What's Your Apology Policy?

To those of you who never offend anyone:  read no more.  This is not the post for you.

For those, however, who go through life like some kind of possessed windmill that’s come unmoored from its foundations and goes blundering across the landscape, whacking and smacking and swinging indiscriminately, leaving wreckage and pain in its path:  Hello.  My name is Simcha Fisher, and I’m a windmill.

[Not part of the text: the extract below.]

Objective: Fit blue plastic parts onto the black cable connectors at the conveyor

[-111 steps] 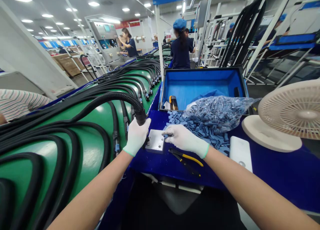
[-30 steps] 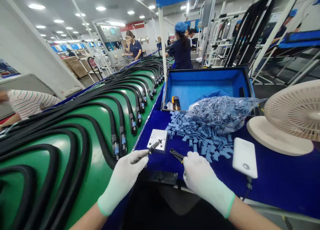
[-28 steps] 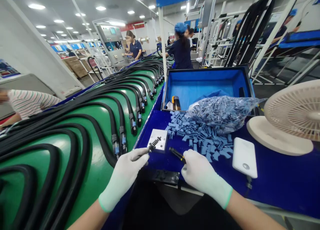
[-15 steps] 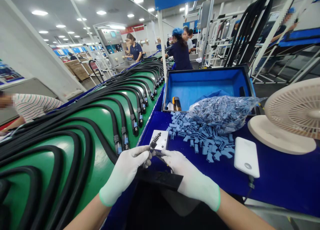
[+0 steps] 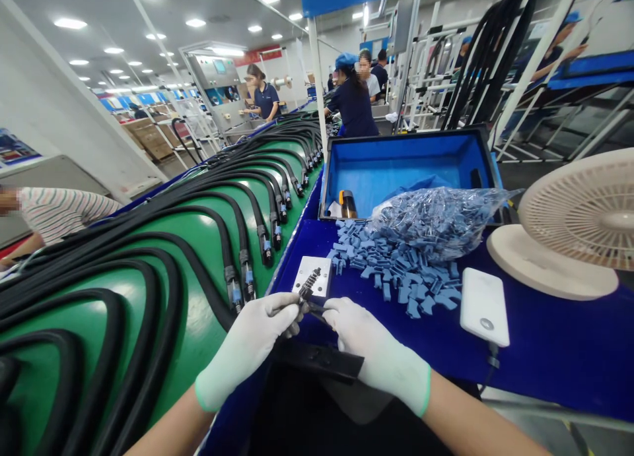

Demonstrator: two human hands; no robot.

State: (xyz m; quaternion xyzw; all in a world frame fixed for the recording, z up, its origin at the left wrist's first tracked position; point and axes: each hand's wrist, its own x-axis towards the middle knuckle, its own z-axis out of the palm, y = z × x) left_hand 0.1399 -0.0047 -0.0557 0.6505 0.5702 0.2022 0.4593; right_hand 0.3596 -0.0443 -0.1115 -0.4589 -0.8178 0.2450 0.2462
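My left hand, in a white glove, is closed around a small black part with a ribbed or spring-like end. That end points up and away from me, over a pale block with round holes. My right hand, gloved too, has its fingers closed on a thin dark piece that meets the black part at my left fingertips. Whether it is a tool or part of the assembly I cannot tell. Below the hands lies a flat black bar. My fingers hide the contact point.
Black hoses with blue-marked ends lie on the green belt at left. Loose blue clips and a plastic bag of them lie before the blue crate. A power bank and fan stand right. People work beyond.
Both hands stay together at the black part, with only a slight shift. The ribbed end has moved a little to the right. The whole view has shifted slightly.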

Which is to say, it’s a rare day when I don’t offend someone.  Writing publicly is still new to me, and I’m trying to figure out my responsibility when someone’s offended.  I’ve been thinking about apologies lately, and have discovered several categories:

1.  The official apology for serious offenses.  For instance, state apologies for slavery or genocide, or the Pope apologizes for abuse.  I don’t officially represent anybody, of course; but in general, I’m in favor of official apologies, and don’t consider them part of some sort of squishy liberal conspiracy to feminize the political realm. The official apology is just part of governing, and at least some victims may get genuine solace from hearing a public, heart-felt apology that acknowledges their suffering.

2.  The apology for serious offenses from some random innocent but representative member. For instance, during a discussion about married priests, it gradually dawned on me that an angry Eastern Rite Catholic reader wanted me to apologize for the way Bishop John Ireland had insulted the Ruthenian priest Alexis Toth in the late 1880’s, because it was a good example of the way Romans like me treat Easterns like him.

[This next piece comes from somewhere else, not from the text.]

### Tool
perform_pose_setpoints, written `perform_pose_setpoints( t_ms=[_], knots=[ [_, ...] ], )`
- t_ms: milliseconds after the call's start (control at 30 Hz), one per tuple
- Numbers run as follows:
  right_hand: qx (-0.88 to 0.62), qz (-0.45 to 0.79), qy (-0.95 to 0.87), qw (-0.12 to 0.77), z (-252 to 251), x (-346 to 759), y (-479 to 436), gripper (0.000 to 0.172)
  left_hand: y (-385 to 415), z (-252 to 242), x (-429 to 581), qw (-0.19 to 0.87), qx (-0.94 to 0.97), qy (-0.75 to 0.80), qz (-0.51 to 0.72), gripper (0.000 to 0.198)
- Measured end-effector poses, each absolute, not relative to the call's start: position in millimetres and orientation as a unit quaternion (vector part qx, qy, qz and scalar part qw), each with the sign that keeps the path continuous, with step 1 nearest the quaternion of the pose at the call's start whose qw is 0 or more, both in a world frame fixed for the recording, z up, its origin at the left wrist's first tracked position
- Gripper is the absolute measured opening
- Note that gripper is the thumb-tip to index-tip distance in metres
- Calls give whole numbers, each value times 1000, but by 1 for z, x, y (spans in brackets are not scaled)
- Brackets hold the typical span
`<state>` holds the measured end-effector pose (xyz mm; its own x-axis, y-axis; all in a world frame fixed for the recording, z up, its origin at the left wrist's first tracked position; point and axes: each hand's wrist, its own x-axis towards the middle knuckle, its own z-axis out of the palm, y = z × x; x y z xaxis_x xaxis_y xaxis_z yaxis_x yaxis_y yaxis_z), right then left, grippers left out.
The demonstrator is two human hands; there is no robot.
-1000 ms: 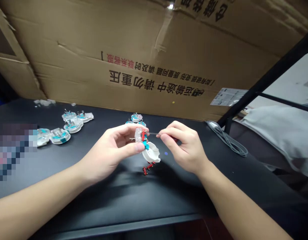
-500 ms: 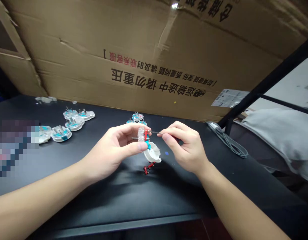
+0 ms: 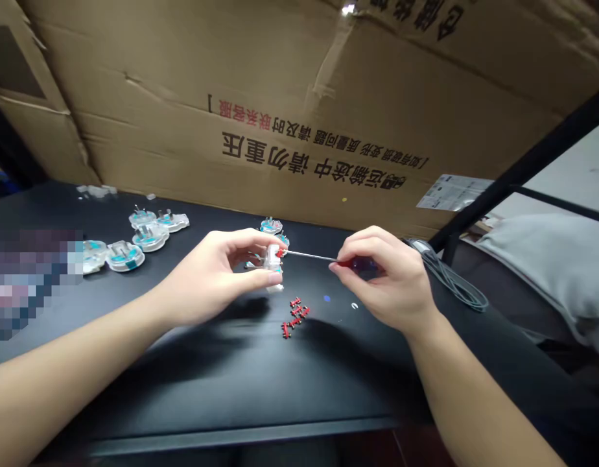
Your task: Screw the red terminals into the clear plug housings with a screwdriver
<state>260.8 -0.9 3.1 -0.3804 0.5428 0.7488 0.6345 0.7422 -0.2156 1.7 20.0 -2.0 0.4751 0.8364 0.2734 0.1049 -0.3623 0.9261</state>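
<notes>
At the left of the frame, five plug assemblies [image 3: 125, 257] with clear and blue parts are resting on the black table [image 3: 192, 395]. Left of centre, the left hand [image 3: 216, 279] is gripping a clear plug part [image 3: 271, 259] at frame centre between thumb and fingers. A red piece [image 3: 279, 252] is sitting at its upper right edge. Across the upper centre, the cardboard [image 3: 173, 78] is displaying inverted print: "运输途中 请勿重压" in black, with "联系客服" in red above. Below the held part, small red pieces [image 3: 295, 311] are lying loose. Right of centre, the right hand [image 3: 387, 279] is closing around a slim metal-shafted tool [image 3: 312, 255]; its tip is meeting the red piece's area, exact contact being too small to tell. At the right, a label [image 3: 455, 192] is showing illegible print above a coiled grey cable [image 3: 455, 285].
</notes>
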Motion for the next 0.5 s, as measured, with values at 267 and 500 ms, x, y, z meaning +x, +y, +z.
perform_pose_setpoints(
  t_ms=[267, 500],
  knots=[
    [-353, 46, -811, 465, -1, 262, 0, 19, 23, 0, -5, 438, 738, 318, 404, 30],
    [-353, 122, -782, 500, 1, 267, -1, 22, 22, 2, -5, 418, 765, 309, 380, 27]
  ],
)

I didn’t want to apologize.  The idea of inherited bitterness is very foreign to me (I don’t, for instance, dislike Germans just because I’m Jewish by heritage).  As a historical ignoramus, I wasn’t even aware that there was much to apologize for.  But then another reader stepped up and wrote a very warm and heartfelt apology on behalf of the Latin Rite Church.  The discussion took a very cordial turn, and it was hard to deny that something good and powerful and pleasing to God had just happened there.

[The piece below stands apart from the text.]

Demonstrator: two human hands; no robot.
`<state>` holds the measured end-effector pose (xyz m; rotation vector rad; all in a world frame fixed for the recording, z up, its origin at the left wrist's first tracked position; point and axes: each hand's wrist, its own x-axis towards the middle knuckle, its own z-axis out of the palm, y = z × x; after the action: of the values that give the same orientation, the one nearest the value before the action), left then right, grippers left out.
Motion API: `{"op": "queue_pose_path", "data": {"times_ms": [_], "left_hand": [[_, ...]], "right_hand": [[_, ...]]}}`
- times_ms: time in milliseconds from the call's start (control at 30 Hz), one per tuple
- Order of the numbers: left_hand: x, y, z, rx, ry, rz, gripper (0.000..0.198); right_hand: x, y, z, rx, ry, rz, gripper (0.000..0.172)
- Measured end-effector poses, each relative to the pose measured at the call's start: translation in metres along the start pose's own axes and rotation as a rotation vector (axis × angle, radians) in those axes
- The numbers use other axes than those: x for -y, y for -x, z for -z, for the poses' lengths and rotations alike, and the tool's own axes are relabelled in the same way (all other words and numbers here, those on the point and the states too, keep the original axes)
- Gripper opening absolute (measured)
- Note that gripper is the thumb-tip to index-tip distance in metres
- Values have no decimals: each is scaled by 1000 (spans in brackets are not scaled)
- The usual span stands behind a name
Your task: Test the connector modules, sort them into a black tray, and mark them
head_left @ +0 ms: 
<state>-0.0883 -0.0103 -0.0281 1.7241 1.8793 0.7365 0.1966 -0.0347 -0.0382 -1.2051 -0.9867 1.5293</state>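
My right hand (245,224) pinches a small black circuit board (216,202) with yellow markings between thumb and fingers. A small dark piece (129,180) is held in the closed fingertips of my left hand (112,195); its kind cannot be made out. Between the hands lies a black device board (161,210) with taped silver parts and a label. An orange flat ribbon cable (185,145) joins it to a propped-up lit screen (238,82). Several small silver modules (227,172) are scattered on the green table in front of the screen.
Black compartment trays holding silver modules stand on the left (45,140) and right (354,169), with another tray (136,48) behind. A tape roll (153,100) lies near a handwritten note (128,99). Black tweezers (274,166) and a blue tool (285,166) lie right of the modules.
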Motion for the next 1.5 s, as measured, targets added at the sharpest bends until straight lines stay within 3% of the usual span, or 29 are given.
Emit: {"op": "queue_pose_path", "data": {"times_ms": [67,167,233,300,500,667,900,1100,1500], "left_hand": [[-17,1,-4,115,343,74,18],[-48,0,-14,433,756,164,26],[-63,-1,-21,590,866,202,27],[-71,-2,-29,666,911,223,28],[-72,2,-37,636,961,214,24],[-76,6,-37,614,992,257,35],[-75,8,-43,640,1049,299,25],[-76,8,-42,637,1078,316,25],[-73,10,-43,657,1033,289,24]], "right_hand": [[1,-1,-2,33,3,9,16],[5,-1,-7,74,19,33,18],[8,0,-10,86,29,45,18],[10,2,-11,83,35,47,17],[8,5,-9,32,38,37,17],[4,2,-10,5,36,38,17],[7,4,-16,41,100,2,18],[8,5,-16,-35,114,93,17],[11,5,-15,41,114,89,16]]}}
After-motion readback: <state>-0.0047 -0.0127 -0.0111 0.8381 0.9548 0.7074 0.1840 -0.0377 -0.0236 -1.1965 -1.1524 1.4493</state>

3.  The personal apology for a genuine, personal offense, whether it was malicious or just careless.  If I discover (or knew all along) that I’ve done something wrong, I apologize and try to learn from the experience.  This is true if it’s someone I know personally, or some stranger who read my words on a friend’s Facebook wall.  Make a good case that I was out of line, and I will respond as sincerely as I can.

4.  The personal apology for the bogus offense that causes phony pain.  This is by far the biggest category of offenses that I putatively cause, and I refuse to apologize for them.  When people are offended:

-Because I was writing “My Ideas About Subject Y” and failed to include a large passage about Subject Q;
-Because I’m writing about my personal experience, but the reader’s personal experience was different—DIFFERENT, I TELL YOU;
-Because they just flat out didn’t read carefully, and either missed the point entirely, missed a key paragraph, or somehow read some invisible paragraph that I didn’t actually write, but which was apparently chock full of offensive statements; or
-Because they think “charity” means “liking everything all the time.”

I generally don’t even bother to respond to this kind of thing.  I work hard at saying exactly what I mean, and don’t have the responsibility to say things twice to people who aren’t listening anyway.  Apologizing to people who haven’t actually been injured is like giving someone candy to make their tummy ache go away:  it just makes things worse.

5.  The personal apology for the bogus offense that triggers genuine pain.  These are the one that keep me up at night.

Subcategory a:  the suffering nut.  Sometimes I’m writing a perfectly neutral observation about such-and-such, and some reader unreasonably demands an apology.  I’m innocent, but there are almost visible waves of hurt coming off the monitor.  My usual policy is not to say anything, because crazy people tend to latch on and demand more and more.  On the other hand, sometimes another reader will step in and, without saying anything that is false, will convey love and tenderness—apologizing, in effect, on behalf of Adam and Eve, and wounds are soothed.

Subcategory b:  the person who is otherwise reasonable but has an irrational but understandable sore spot:  the mother whose child who has died, and who is grieving so terribly that she can’t understand that the whole world is not grieving; or the Irish reader who has no tolerance for Americans’ cavalier jokes about drinking.  My husband reminds me that I can’t pull punches when I write, because punchless writing is no fun to read.  But I don’t want to kick anyone who’s already down.

So category 5 is the one I’m still working on, I guess.

As a christian, what’s your apology policy?  Especially if you have a public voice, how do you handle an offended audience?